El Tumba
Nada salía de esa persona, ni gestos ni sentimientos.
Todo ingresaba en esa humanidad, pero todo lo que debía salir era interceptado y desintegrado. Llegaban al exterior solo diminutas partículas de sensibilidad.
Cada palabra sensible se reprimía,se absorbía, se distribuía por todo su cuerpo. Iban formando parte de su sangre. El silencio se fusionaba con su carne.
Los abrazos que no llegaba a dar se deglutían y trituraban y finalizaban anudándose entre sí.
El sistema intensivo desintegrador de emociones consumía mucha energía, era una gran maquinaria machacando.
Lo llamaban el Tumba.
Su padre le había enseñado que la demostración de sentimientos era una señal de debilidad. Antes le había enseñado su abuelo a su padre y así de generación en generación. Los hombres rudos no lloraban. Las niñas debían llorar.

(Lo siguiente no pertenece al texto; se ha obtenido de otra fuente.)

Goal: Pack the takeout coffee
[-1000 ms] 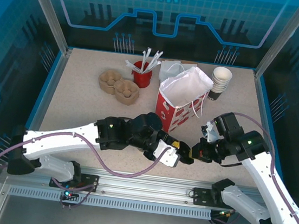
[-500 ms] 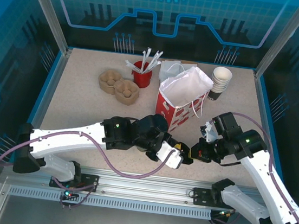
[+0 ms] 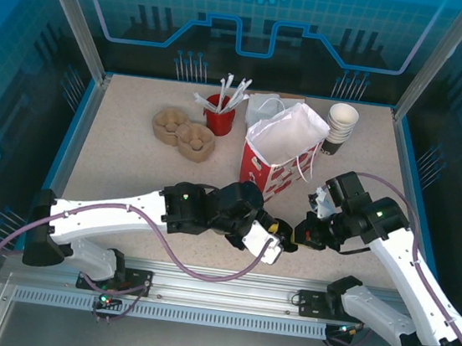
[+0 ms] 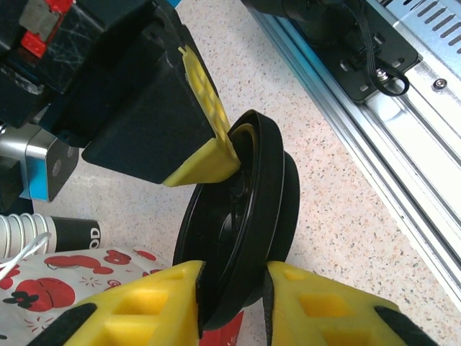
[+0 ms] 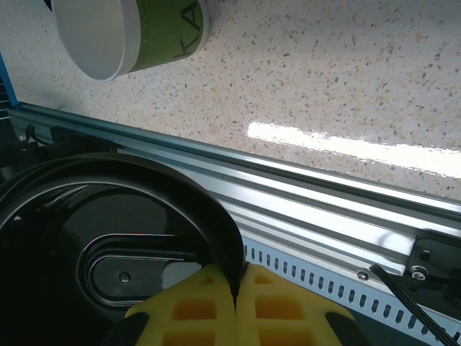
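Observation:
Low over the table's front middle, both grippers meet on a small stack of black lids (image 4: pixel 245 209). My left gripper (image 4: pixel 230 277) has its yellow fingers closed against the stack's two faces. My right gripper (image 5: pixel 236 288) is shut, pinching the rim of a lid (image 5: pixel 137 216). From above, the left gripper (image 3: pixel 284 242) and right gripper (image 3: pixel 301 232) touch tip to tip. The red-and-white paper bag (image 3: pixel 280 149) stands open just behind them. An open-topped cup (image 5: pixel 137 36) with an olive wall lies on its side on the table. The takeout coffee is out of view.
A stack of lidless cups (image 3: pixel 342 123) stands at the back right beside the bag. A red cup of stirrers (image 3: pixel 219 117) and brown pulp carriers (image 3: pixel 184 132) sit at the back left. The metal rail (image 3: pixel 225 286) runs along the near edge.
My left gripper has slid right to meet the right gripper, and its fingers have narrowed onto the lids. The right arm has barely moved.

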Robot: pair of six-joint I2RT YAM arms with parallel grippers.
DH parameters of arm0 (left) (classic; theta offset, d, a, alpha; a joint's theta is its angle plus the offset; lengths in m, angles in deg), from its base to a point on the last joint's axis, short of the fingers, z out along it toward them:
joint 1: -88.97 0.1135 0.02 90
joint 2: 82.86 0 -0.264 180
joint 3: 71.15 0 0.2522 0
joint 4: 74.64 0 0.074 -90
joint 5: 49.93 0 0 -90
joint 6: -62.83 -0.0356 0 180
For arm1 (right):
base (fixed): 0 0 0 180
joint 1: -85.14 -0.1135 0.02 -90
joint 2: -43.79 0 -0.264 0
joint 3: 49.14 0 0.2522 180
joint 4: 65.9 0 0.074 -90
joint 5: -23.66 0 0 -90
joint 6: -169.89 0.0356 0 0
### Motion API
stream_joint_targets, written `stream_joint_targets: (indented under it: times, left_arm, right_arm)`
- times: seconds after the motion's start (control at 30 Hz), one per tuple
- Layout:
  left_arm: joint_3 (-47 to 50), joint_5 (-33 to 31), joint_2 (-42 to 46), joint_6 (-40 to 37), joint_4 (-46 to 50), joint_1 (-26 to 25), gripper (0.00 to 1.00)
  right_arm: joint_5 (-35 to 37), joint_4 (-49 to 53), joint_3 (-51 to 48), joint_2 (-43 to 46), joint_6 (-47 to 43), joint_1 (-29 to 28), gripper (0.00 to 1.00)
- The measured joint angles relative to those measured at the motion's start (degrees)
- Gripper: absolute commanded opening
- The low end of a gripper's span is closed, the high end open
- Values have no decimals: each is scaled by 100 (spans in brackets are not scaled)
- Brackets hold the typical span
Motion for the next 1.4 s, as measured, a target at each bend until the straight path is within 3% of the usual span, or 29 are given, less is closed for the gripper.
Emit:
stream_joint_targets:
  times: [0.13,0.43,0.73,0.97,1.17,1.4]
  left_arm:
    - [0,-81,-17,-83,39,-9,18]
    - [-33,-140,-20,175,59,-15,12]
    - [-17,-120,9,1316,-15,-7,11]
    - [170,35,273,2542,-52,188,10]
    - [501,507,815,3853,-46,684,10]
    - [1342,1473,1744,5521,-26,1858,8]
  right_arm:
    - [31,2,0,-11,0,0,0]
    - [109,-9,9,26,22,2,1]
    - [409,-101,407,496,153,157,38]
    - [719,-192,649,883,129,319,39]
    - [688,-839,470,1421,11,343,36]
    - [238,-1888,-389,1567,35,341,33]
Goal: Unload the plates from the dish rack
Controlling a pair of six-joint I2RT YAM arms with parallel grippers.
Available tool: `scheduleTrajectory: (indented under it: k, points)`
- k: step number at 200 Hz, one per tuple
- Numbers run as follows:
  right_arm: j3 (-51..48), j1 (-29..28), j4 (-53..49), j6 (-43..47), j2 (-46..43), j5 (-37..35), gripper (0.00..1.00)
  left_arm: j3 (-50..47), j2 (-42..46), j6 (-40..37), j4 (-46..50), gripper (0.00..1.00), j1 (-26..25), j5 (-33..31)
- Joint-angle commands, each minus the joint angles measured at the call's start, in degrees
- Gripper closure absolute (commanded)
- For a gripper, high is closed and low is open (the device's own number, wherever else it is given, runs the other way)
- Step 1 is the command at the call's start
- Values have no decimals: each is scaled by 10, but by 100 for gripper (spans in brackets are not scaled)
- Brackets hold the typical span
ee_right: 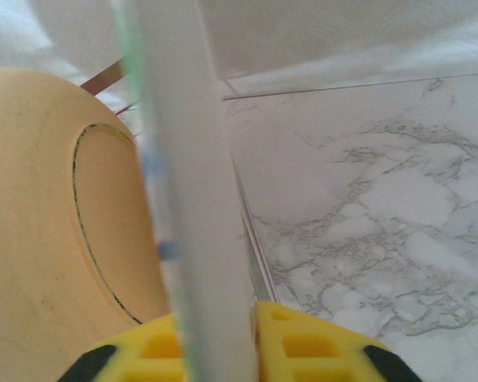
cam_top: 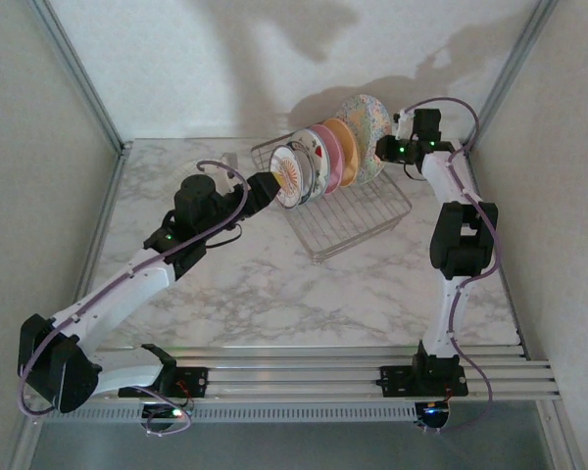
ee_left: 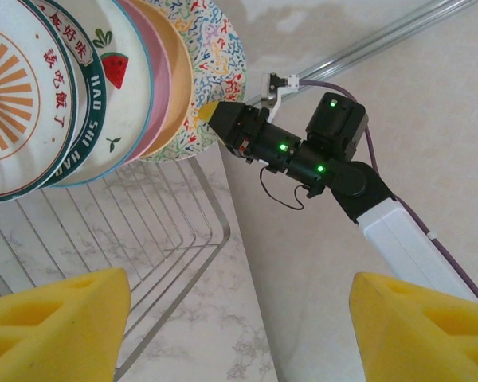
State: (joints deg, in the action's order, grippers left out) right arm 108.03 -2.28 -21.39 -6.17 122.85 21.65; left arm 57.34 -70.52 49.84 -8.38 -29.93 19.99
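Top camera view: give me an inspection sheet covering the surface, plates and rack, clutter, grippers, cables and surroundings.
Surface: marble table.
Job's things: five plates upright in the dish rack; sunburst plate at the left arm's end, speckled plate at the other.
Clutter: nothing seen.
Grippers: left gripper open, facing the sunburst plate; right gripper shut on the speckled plate's rim.
Cables: purple cables along both arms.
Surroundings: pale walls, metal frame posts.
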Motion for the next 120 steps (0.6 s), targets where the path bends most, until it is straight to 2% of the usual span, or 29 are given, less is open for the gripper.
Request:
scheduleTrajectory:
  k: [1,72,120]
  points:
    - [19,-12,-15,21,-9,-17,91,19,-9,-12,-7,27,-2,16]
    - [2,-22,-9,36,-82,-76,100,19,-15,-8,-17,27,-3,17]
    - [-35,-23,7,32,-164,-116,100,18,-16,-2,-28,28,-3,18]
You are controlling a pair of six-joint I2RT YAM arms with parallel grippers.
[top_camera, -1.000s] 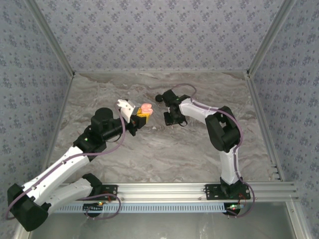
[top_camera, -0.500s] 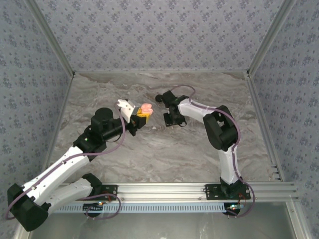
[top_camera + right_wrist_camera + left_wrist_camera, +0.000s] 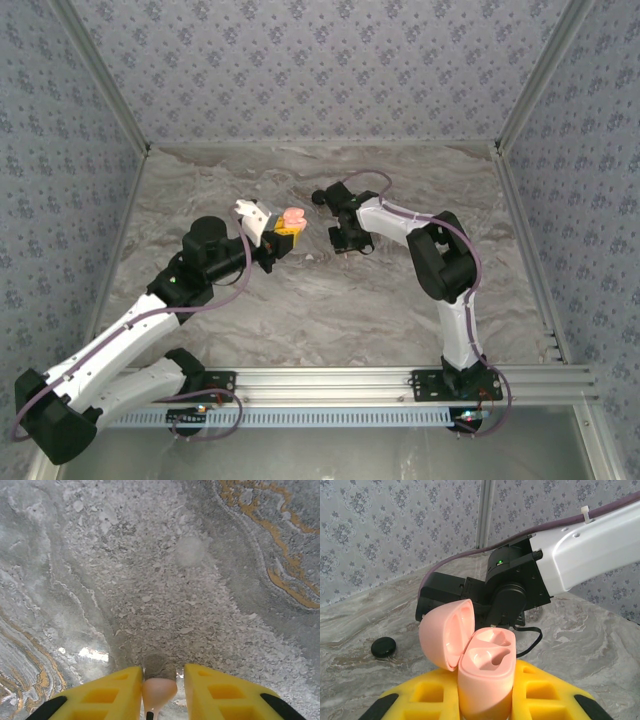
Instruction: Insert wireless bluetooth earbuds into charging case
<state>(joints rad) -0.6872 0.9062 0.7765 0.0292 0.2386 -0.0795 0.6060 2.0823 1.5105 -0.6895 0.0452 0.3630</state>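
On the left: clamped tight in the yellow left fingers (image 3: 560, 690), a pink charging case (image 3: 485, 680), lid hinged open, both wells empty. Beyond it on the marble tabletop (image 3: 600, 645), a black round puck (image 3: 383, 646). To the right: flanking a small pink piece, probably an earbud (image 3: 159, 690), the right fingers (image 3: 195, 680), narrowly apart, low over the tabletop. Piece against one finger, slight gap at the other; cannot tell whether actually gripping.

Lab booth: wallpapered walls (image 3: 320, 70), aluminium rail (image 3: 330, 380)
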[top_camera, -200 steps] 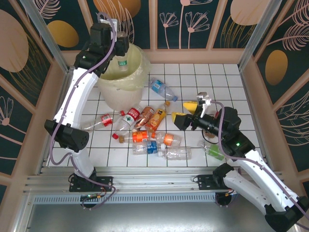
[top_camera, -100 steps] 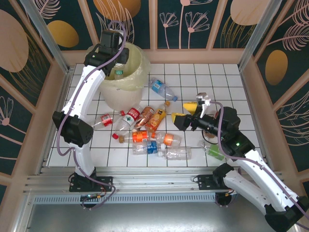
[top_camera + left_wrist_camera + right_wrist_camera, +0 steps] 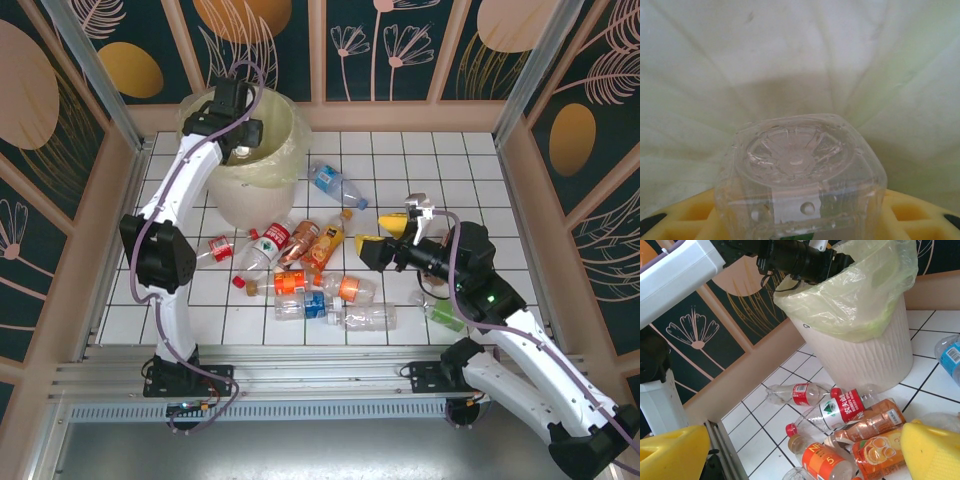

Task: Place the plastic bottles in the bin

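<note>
Gripping clear plastic bottle (image 3: 800, 170) in left tool (image 3: 240, 146) inside cream-white lined bin (image 3: 262, 192).
Holding right tool (image 3: 383, 231) wide, empty; label unreadable.

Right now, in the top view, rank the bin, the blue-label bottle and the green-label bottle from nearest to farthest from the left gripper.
1. The bin, far left, right below the left gripper.
2. The blue-label bottle, right of the bin.
3. The green-label bottle, near right.

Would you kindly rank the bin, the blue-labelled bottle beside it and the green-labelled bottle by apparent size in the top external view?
1. bin, by far the largest.
2. blue-labelled bottle.
3. green-labelled bottle, seemingly smaller, but the right arm hides part of it, so the two may match.
</note>
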Robot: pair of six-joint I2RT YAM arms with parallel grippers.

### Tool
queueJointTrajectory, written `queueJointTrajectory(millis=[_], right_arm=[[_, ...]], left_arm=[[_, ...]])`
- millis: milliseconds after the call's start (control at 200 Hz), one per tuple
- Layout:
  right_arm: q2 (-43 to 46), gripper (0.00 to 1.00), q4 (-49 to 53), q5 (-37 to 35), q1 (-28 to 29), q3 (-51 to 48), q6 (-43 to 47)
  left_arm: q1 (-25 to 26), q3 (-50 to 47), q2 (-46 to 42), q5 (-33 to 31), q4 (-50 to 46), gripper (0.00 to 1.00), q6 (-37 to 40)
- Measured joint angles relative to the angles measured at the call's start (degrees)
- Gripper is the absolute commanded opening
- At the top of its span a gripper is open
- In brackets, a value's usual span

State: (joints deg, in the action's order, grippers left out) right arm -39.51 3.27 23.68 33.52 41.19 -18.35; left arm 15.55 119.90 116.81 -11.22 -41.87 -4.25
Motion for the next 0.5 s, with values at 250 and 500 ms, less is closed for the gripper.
queueJointTrajectory(millis=[250,500], right_arm=[[0.07,0.98,0.07,-0.02,0.00,-0.57,-0.02],[0.11,0.98,1.42,-0.52,0.00,-0.72,0.00]], left_arm=[[-1.31,-1.86,1.31,-0.20,-0.44,0.60,-0.04],[-1.31,-2.16,1.84,-0.20,-0.87,0.79,-0.81]])
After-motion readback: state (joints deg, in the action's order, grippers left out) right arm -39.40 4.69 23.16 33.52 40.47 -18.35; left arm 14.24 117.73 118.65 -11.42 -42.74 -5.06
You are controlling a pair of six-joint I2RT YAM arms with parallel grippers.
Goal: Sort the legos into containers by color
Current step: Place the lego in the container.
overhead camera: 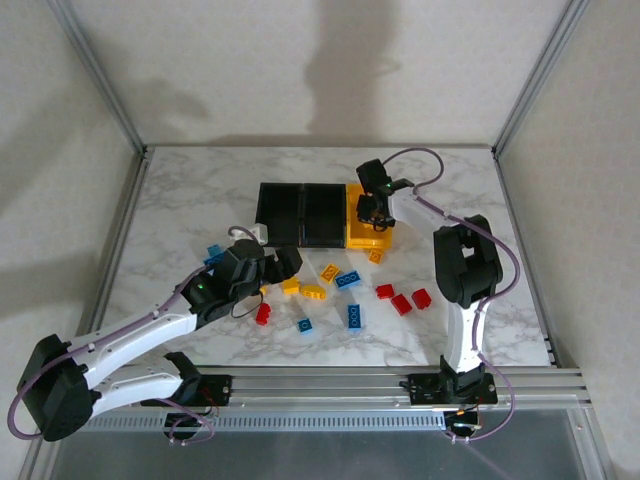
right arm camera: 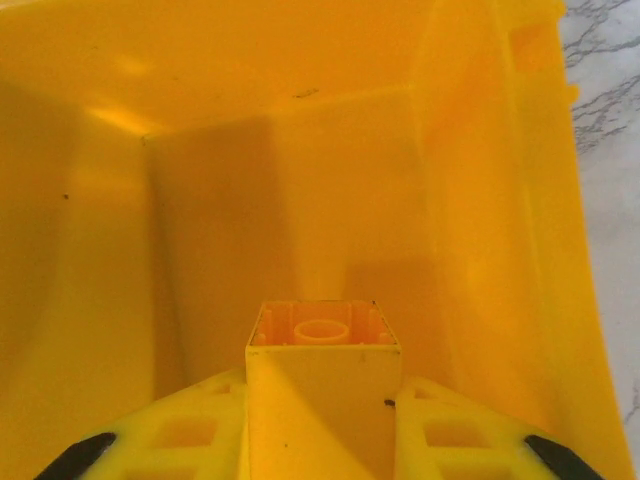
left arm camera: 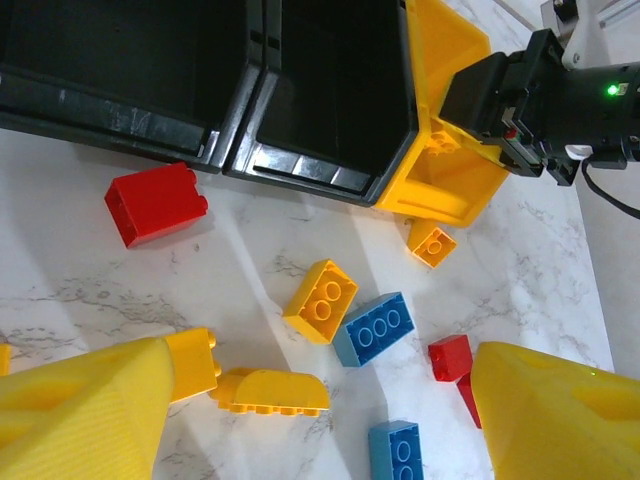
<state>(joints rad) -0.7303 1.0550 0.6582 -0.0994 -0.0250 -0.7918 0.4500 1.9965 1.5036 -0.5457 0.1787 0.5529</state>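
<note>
Right arm (overhead camera: pixel 465 262) over bin (overhead camera: pixel 358 238), brick (right arm camera: pixel 322 400) in jaws

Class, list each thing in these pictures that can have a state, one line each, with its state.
left gripper, open above loose bricks
right gripper, shut on a yellow brick
yellow brick, held over the yellow bin
black bins, open-topped, nothing seen inside
loose bricks, scattered on the table, unsorted
</note>
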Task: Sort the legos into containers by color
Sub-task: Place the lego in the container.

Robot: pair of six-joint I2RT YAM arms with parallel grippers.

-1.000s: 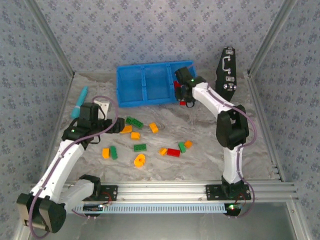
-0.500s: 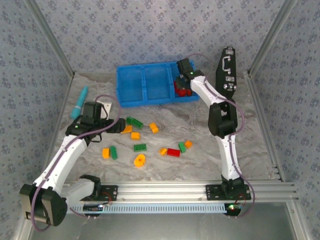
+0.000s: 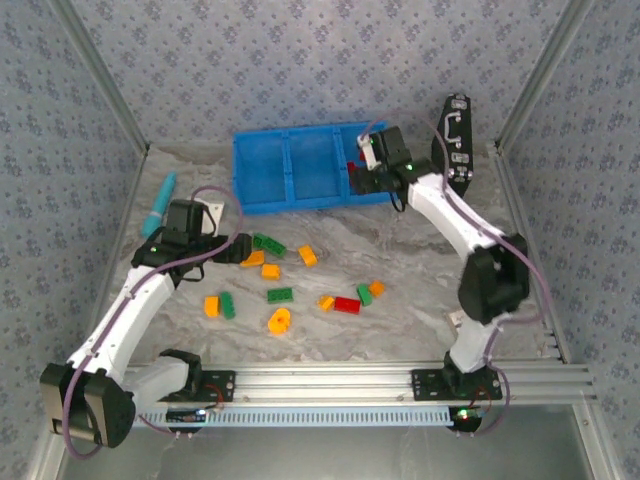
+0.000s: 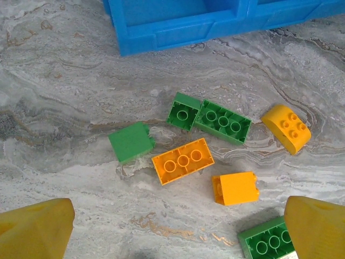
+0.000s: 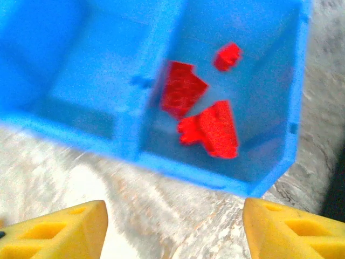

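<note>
- At the far side of the marble-patterned table (image 3: 420,270), the blue tray (image 3: 290,204) lay with its three compartments side by side; the right wrist camera showed three red bricks (image 5: 213,129) in the right-hand compartment, one of them small and near the far wall.
- The right gripper (image 5: 178,237) hung above the tray's near-right wall, its yellow fingers (image 5: 294,232) spread wide with nothing between them.
- The left gripper (image 4: 175,232) was poised low over the loose bricks on the left, its jaws fully apart and empty. Below it lay a green brick (image 4: 131,142), an orange three-stud brick (image 4: 182,160) and a plain orange block (image 4: 235,188), all clear of the tray (image 4: 178,32).
- Unsorted pieces were scattered across the middle of the table: a red brick (image 3: 346,305) between an orange one (image 3: 326,302) and a green one (image 3: 364,294), with a rounded orange piece (image 3: 279,320) nearest the arms.
- A second earlier, the right gripper had been at the tray's near-right corner with a red piece at its tip; since then it had passed over the right-hand compartment, parted its fingers, and its elbow had swung out to the right.
- The left arm had edged only slightly, and the loose bricks lay where they had been.
</note>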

El receptor del afecto también sufría una flojera que lo debilitaba. En definitiva, los afectaba al que brindaba cariño y al que lo recibía.
Se aconsejaban el silencio y la reserva en cuestiones afectivas. Si algún familiar sufría alguna enfermedad, se debía esconder la situación, no era bueno que la gente ajena a la familia sepa de ello, estaba mal visto que un familiar se enfermase. Dejaría en evidencia, quizás, alguna deficiencia congénita que avergonzara a los integrantes.
Se reservaba toda emoción, toda alegría o felicidad, también toda amargura o tristeza. Nada se compartía fuera de la familia, menos con los amigos.
En ese contexto de carencias, todos los que rodeaban al Tumba tenían muy afinada una habilidad, casi sobrenatural, para interpretarlo. Sacaban de sus gestos, de sus movimientos, de alguna conversación una señal de afecto. De ese análisis meticuloso casi artesanal, de esa observación, se extraía alguna evidencia de sentimiento. Interpretaban silencios y gracias a esa desarrollada habilidad, se los podía hacer hablar. Pobre de aquéllos que no la tenían. Vaya uno a saber donde mendigaban ese cariño.
Todo era deglutido en el Tumba, como si fuesen pequeños sorbos de una bebida espirituosa. Fueron muchos años de ingesta y muchos años que fueron adosándose en el cuerpo. Ya eran parte de él y lo estaban por rebalsar.
Un día comenzó a sentirse desganado. Al tiempo su estómago creció y se fue debilitando. Empezó a costarle mantener la cabeza erguida. Caminar comenzó a ser una meta difícil de lograr. El contorno de su cuerpo se le dibujaba en el colchón.
Nadie sabía la causa de esta desgracia. Los médicos se desconcertaban.
Seguía sin expresar su malestar. Perdió peso, comenzaron a sobresalir huesos por todas partes.
Fue así que una noche levantó su torso, miró a ambos lados y alcanzó a decir:
-Yo no me quedo con toda esta mierda adentro-.
De su boca comenzó a salir una sustancia color bordó, que no tenía olor, de consistencia gelatinosa, que se derramó en las sabanas y cayó al piso. Después se derrumbó, con una sonrisa serena en la boca.